Ohhhhh, y’all. I swear to goodness I haven’t fallen off the face of the planet. Although, to be honest, there have been a few days in the past few months that I’ve wished that were a possibility. Things have been stir-crazy, man. Like, ridonkulous.
For starters, Gabe started pre-k. That, my friends, was a nightmare in and of itself. I’m a total newb in the “send your kid off to school,” thing. Yeah, sure, Gabe’s been in daycare since before he was even walking. But daycare and pre-k? Totally different balls of wax, dude. Totally. For one thing, uniforms are mandatory in our school district. Translated: Goodbye, wallet! Because not only am I buying
uniforms not at all uniform khakis and polos, I’m also chucking out moolah for honest-to-God street clothes (jeans and shirts, guys — I’m not equipping him with do-rags and chains, yo). Secondly, why the hell is bloody pre-k so expensive?!
- Obligatory t-shirt fees (no shit).
- Memory book fees (again — no shit).
- Field trip fees (already).
- Lunch fees (RIDICULOUS, by the way).
- School supply fees.
- School supplies.
I’m dying, man. DY-ING. And hey! Why we’re at it, why not throw in a fundraiser! ALREADY! Good God Almighty!
But before all the money-throwing woes, there was a fear that Gabe might not get into pre-k. Which we needed. Gabe thrives off interaction from other kids and I felt that this would be a really good experience for him. Thankfully, it wasn’t an issue at all and I was given the go-ahead to start throwing money at Target and various children’s clothing stores. Oh, did I tell you? Target has made me their new mascot in replacement of the cute little dog. It’s only fair being that I’ve spent a fortune at the store in the past few months on school crap and that little sawed-off dog bastard hasn’t bought a damn thing. Cheap ass.
Anyway. Gabe’s in pre-k and loving it (they made applesauce yesterday and he was beyond excited) and I’ve only gotten
one two phone calls from his poor, exasperated teacher. Ms. Rose has no idea what’s she’s in for. God bless her. Also, my big kid is riding the school bus every morning and it just tickles him to death. I’ll be honest, I was a little nervous letting him ride in the mornings, but he was so excited and so I figured what the hell. Thankfully all has gone well on that spectrum. He thinks it’s just the coolest thing ever (next to fire trucks and the ambu-lance), and to be honest? I think he’s pretty cool for being a big kid and being all fearless and stuff. I’m both proud and grieved — my big boy is growing up and my baby is taking off. Sigh. Guess it had to happen sooner or later, right?
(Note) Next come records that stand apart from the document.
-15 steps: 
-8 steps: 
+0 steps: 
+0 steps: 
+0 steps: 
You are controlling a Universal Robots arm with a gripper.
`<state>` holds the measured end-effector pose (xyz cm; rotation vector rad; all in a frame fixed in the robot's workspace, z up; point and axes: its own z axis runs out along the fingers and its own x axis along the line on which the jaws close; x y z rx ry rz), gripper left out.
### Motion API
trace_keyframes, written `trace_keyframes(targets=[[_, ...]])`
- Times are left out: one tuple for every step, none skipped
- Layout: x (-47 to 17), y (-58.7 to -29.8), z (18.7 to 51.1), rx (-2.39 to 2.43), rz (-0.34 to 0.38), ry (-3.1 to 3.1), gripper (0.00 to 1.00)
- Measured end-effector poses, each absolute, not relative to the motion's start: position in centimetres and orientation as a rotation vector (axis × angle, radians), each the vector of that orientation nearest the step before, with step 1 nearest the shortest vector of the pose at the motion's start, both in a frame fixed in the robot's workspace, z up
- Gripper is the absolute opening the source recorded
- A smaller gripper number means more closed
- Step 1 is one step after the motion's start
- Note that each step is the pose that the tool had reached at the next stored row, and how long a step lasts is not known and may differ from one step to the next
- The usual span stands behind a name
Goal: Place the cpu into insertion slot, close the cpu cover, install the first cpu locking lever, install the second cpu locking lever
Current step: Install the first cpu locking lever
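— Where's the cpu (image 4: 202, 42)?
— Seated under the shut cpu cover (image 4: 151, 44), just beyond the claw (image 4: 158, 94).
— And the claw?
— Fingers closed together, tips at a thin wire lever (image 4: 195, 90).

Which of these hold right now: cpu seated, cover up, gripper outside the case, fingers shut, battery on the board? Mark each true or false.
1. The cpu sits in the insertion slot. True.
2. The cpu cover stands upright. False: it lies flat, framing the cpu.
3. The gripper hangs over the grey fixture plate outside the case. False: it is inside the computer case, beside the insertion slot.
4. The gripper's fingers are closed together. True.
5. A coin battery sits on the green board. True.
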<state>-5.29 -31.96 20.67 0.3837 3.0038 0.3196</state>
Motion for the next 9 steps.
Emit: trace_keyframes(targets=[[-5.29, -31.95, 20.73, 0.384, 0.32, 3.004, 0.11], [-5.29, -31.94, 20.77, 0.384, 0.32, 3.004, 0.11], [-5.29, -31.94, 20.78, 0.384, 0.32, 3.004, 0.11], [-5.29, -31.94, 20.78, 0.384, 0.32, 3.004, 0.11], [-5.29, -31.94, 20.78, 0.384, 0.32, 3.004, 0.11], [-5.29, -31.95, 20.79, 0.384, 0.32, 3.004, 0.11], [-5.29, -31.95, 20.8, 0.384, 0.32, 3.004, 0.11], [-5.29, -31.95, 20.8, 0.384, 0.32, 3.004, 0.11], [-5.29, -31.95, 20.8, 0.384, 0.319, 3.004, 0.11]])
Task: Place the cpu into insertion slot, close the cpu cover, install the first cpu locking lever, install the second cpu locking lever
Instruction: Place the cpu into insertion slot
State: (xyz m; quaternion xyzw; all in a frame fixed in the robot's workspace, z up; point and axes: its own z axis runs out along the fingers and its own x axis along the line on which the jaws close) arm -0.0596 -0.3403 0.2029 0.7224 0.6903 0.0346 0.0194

In other news, we’ve had Connor! And he has stolen our hearts. Gabe just loves him and Evan is as proud as he can be. I kind of like him, I suppose. I mean, he’s cute and all. I guess we’ll keep him. He’s such a tiny little thing (compared to Gabe, anyway, who was a total chunk) and is so quiet and laid back. He very nearly sleeps thorough the night already (what what!) and has a smile (and gas) as big as Texas. He’s pretty much perfect and healthy and completely loved. And I’m totally digging that I can see my toes again. In keeping with the on-going changes in our lives, Evan and I are getting married at the end of October. Just a JOP thing for now — we’ll have a wedding in a year or so. But we figure why wait? I’d rather have a great marriage than a nice wedding any day. Don’t get me wrong, I’d love to have a wedding eventually. I’ve been planning my wedding since before I was out of grade school. But if I’d rather not wait on a name change just because we’ll be weddingless for the time being. Mrs. Paul has a nice ring to it. Plus, I can get a new Hasting’s card and not have anymore late fees to contend with. Bonus! Only kidding, guys. It’s the library’s late fees that I’m really excited about dodging.
To wrap things up, we are still in the Money Pit. We’re beyond ready to be out, and in five more months we can kiss this garbage goodbye. We’re hoping (key word there) to buy our first little place in February or March, so fingers crossed. Since last I wrote, we’ve (still) had major issues with plumbing, septic systems, and general maintenance that shouldn’t take an act of Congress to get fixed. No kidding — at the beginning of the month I let our property manager know that our sink in the kitchen was leaking pretty badly and the toilet in the guest bathroom was running constantly. I let her know when I paid her our ridiculous rent in hopes that she would maybe move her ass and get on the ball. Yeahhhhh, right. Two weeks later I call her to inquire as to when we could be expecting someone out, to which she admitted she had forgotten and she would get the “maintenance guy” out. Yeah, he came out. And he put a friggin bowl under our sink to catch the water. Swift thinking, guy. Unfortunately that won’t lower our utility bill. So fix your shit! Eventually, it was fixed. Eventually. As in last week. So you can bet your big toe that we’re ready to get the hell out of here. Maybe if we do pick a fight with Syria they’ll send a nuke over to land on this place. Only kidding, government. Don’t get your panties in a wad.